Companies like Blockbuster Inc BBI.N and Zale Corp ZLC.N exemplify industries or business models that may be past their usefulness, as the customers they target are either too shaken to spend on luxuries, or the services they provide are behind the times.
“Why would you wait even 24 hours for something to come in, when you could call your kid and have them get it for you in seconds,” Kampler said, referring to the model of video rentals from a physical store, or mail-in service, that is being overtaken by instantaneous digital downloads from the Internet.
Middle-market jewelers are also in a tight spot, she said.
“Despite the cash infusion into Zale I don’t get it and I’m not sure — absent reinventing themselves or some massive change to the US economy that changes unemployment, housing valuations and the struggling lower middle classes ... how that type of company ever becomes successful again now,” Kampler said.
Both Blockbuster and Zale have been fighting financial problems of late, and while private equity firm Golden Gate agreed to lend the jewelry store chain $150 million for five years last month, Blockbuster is still seeking financing as it struggles to avoid bankruptcy.
Bookstore chain Borders BGP.N was also likely to lose out as the company has failed to revamp itself as fast as rivals like Barnes & Noble (BKS.N), she said.
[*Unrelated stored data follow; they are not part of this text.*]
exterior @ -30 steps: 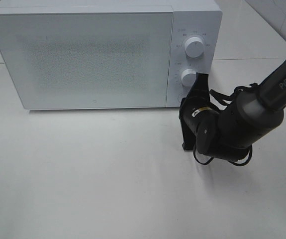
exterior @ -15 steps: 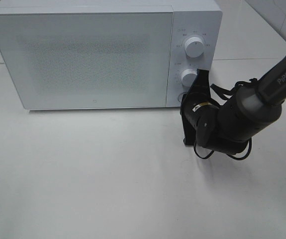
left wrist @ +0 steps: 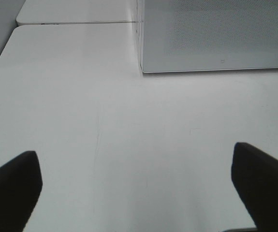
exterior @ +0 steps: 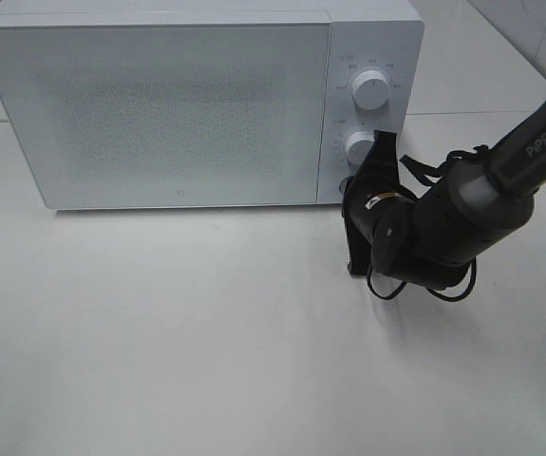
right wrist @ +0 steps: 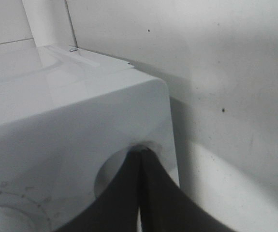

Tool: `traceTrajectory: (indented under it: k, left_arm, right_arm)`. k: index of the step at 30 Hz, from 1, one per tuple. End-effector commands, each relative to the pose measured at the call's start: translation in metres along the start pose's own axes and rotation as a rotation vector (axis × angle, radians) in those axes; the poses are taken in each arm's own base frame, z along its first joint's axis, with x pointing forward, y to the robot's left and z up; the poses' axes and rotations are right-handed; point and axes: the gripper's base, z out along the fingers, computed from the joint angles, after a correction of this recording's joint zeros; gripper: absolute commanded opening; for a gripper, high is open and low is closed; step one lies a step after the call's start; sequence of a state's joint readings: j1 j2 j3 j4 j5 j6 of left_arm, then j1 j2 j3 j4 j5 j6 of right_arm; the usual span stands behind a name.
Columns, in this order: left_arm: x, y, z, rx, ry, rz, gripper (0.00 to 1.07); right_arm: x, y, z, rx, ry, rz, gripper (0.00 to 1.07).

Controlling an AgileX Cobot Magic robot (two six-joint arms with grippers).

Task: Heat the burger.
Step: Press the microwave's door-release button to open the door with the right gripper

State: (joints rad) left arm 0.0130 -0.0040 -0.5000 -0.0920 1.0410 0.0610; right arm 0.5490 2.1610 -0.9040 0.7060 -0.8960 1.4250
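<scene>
We see a smooth white microwave casing (exterior: 386,38), its door (exterior: 159,104) finely speckled, a matt pale worktop (exterior: 178,342), matt black fingers (left wrist: 13,188).

**White worktop, one microwave at the back**

The worktop (exterior: 206,332) is a plain, matte white surface that fills the room's near side from left to right. A thin seam runs across it towards the far side, where one slab meets the next. In the left wrist view a few faint hairline marks show on it.

The only thing standing directly on it is a white microwave (exterior: 159,104), set at the far side and reaching from the left to just past the middle. Its closed door faces the near side, and its flat base sits flush on the surface.
</scene>
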Motion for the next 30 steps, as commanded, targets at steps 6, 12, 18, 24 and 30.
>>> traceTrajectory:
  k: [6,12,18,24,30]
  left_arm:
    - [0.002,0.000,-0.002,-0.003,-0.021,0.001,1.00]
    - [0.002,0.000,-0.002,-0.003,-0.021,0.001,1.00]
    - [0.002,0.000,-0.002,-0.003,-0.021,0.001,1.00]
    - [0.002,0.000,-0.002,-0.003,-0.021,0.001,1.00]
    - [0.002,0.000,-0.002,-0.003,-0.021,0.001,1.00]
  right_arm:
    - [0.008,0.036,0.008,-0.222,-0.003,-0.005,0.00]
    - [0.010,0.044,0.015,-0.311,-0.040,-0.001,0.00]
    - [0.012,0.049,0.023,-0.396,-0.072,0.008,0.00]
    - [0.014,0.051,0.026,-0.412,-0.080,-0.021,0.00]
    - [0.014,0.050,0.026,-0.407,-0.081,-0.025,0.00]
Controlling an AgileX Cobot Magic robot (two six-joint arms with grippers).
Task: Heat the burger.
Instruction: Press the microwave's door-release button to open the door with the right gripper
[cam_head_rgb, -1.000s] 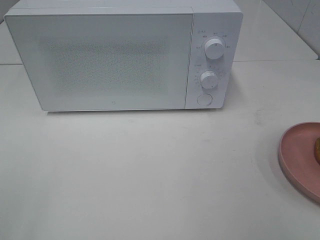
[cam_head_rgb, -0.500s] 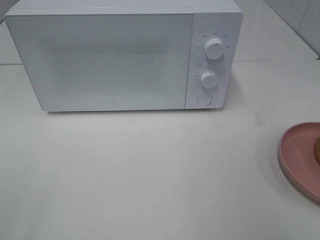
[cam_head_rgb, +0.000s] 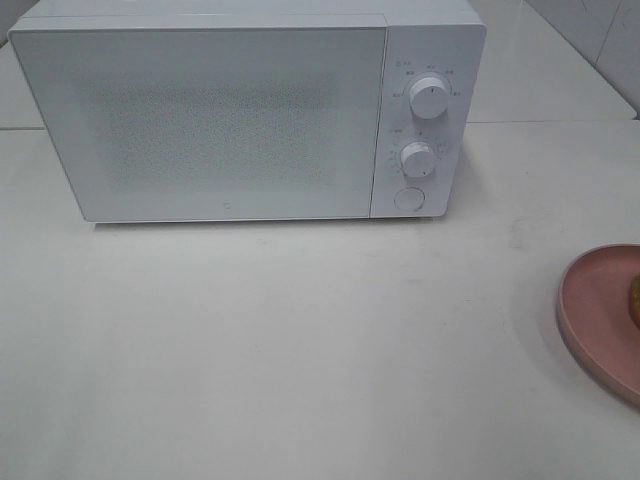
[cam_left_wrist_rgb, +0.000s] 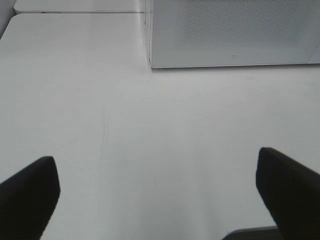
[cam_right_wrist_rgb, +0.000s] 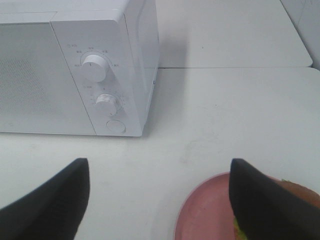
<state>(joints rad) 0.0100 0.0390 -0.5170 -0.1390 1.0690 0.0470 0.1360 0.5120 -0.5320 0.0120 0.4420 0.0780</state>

“Walking into a Borders store feels like Circuit City a year before it closed,” Kampler said, referring to the bankrupt electronics retailer.
Blockbuster, Zale and Borders did not return calls seeking comment.
However, stores that cater to basic necessities like grocery chains and drugstores will continue growth, she said, as would chains in shopping centers that have a strong brand placement.
“The centers anchored by strong manufacturers and well-displayed products will continue to sell,” she said.
“You want to buy a strip center that is anchored with a Trader Joe’s (specialty grocery store) ... it’s always packed, and packed with all demographics. But then, pull up in front of Pathmark Stores Inc — you are miserable, you can’t wait to get out, it’s just not done right,” she said.